§ Problem to work on
Give back an exact copy of the listing that follows, without the pictures.

§ Recorded information
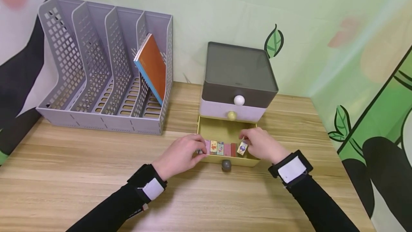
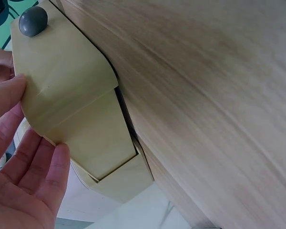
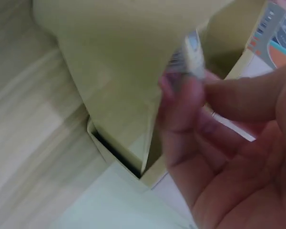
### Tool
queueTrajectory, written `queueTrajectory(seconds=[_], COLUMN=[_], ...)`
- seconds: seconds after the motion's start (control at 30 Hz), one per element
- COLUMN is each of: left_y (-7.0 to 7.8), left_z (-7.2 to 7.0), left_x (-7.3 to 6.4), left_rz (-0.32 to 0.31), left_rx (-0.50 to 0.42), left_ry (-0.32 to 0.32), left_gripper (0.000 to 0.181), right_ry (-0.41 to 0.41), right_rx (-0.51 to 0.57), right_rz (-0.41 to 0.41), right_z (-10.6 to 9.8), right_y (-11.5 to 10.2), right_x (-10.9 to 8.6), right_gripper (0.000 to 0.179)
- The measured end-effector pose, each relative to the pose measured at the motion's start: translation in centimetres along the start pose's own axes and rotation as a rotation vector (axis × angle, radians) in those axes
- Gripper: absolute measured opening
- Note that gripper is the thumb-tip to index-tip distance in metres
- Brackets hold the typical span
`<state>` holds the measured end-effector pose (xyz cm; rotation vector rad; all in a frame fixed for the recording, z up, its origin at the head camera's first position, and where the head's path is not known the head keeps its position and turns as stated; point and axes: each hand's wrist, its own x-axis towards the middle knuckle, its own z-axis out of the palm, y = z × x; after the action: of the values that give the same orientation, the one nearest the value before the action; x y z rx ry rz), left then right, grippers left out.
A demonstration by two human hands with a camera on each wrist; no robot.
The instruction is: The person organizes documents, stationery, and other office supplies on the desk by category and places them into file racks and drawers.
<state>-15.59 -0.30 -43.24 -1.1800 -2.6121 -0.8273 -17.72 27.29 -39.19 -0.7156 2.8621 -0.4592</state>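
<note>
A yellow drawer (image 1: 212,126) is pulled out at the bottom of a small drawer unit, its front bearing a dark grey knob (image 2: 33,21). Small colourful blocks (image 1: 220,148) lie in a row along the inside of its front. My right hand (image 1: 265,145) pinches a small box printed with a picture (image 1: 242,147) between thumb and fingertips, tilted over the right end of the row; in the right wrist view it is blurred. At the drawer's left front corner is my left hand (image 1: 180,155), thumb by the front panel and fingers (image 2: 62,157) resting along the side rim.
Above the drawer are a lilac drawer (image 1: 215,108) and a dark grey top drawer (image 1: 222,90) with round knobs. To the left stands a grey file rack (image 1: 112,119) with an orange-covered book (image 1: 152,65) leaning in its rightmost slot. A patterned wall covering (image 1: 199,10) rises behind the wooden table (image 1: 80,160).
</note>
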Motion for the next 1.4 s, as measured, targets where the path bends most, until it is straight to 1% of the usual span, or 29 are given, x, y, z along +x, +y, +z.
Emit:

§ Written response
### Tool
queueTrajectory, written `queueTrajectory(seconds=[_], COLUMN=[_], ...)`
- seconds: seconds after the motion's start (control at 30 Hz), one per element
- COLUMN is each of: left_y (-7.0 to 7.8), left_z (-7.2 to 7.0), left_x (-7.3 to 6.4), left_rz (-0.32 to 0.31), left_rx (-0.50 to 0.42), left_ry (-0.32 to 0.32), left_gripper (0.000 to 0.181), right_ry (-0.41 to 0.41), right_rx (-0.51 to 0.57), right_rz (-0.41 to 0.41), right_z (-10.6 to 9.8), right_y (-11.5 to 10.2), right_x (-10.9 to 8.6), right_gripper (0.000 to 0.179)
- The measured end-effector pose, each relative to the pose measured at the motion's start: translation in centimetres along the start pose's own axes and rotation as a rotation vector (axis × angle, radians) in those axes
- Gripper: absolute measured opening
- Note that gripper is the thumb-tip to index-tip distance in metres
- Brackets hold the typical span
`<state>` holds the measured end-effector pose (xyz cm; rotation vector rad; all in a frame fixed for the recording, z up, its origin at the head camera's first position, and where the head's path is not known the head keeps its position and turns as stated; point and axes: each hand's wrist, its own x-axis towards the middle knuckle, its own z-axis out of the palm, y = z × x; after the action: of the values that give the same orientation, the one nearest the value before the action; x y z rx ry rz), left then right, grippers left out.
A demonstration by two human hands with a camera on each wrist; no robot.
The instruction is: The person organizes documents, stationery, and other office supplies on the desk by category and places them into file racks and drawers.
<state>-15.59 -0.30 -43.24 -1.1800 -2.6121 -0.8273 -17.72 27.29 -39.19 -0.7156 2.8621 -0.4592</state>
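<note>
A yellow drawer (image 1: 212,126) is pulled out at the bottom of a small drawer unit, its front bearing a dark grey knob (image 2: 33,21). Small colourful blocks (image 1: 220,148) lie in a row along the inside of its front. My right hand (image 1: 265,145) pinches a small box printed with a picture (image 1: 242,147) between thumb and fingertips, tilted over the right end of the row; in the right wrist view it is blurred. At the drawer's left front corner is my left hand (image 1: 180,155), thumb by the front panel and fingers (image 2: 62,157) resting along the side rim.
Above the drawer are a lilac drawer (image 1: 215,108) and a dark grey top drawer (image 1: 222,90) with round knobs. To the left stands a grey file rack (image 1: 112,119) with an orange-covered book (image 1: 152,65) leaning in its rightmost slot. A patterned wall covering (image 1: 199,10) rises behind the wooden table (image 1: 80,160).
</note>
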Motion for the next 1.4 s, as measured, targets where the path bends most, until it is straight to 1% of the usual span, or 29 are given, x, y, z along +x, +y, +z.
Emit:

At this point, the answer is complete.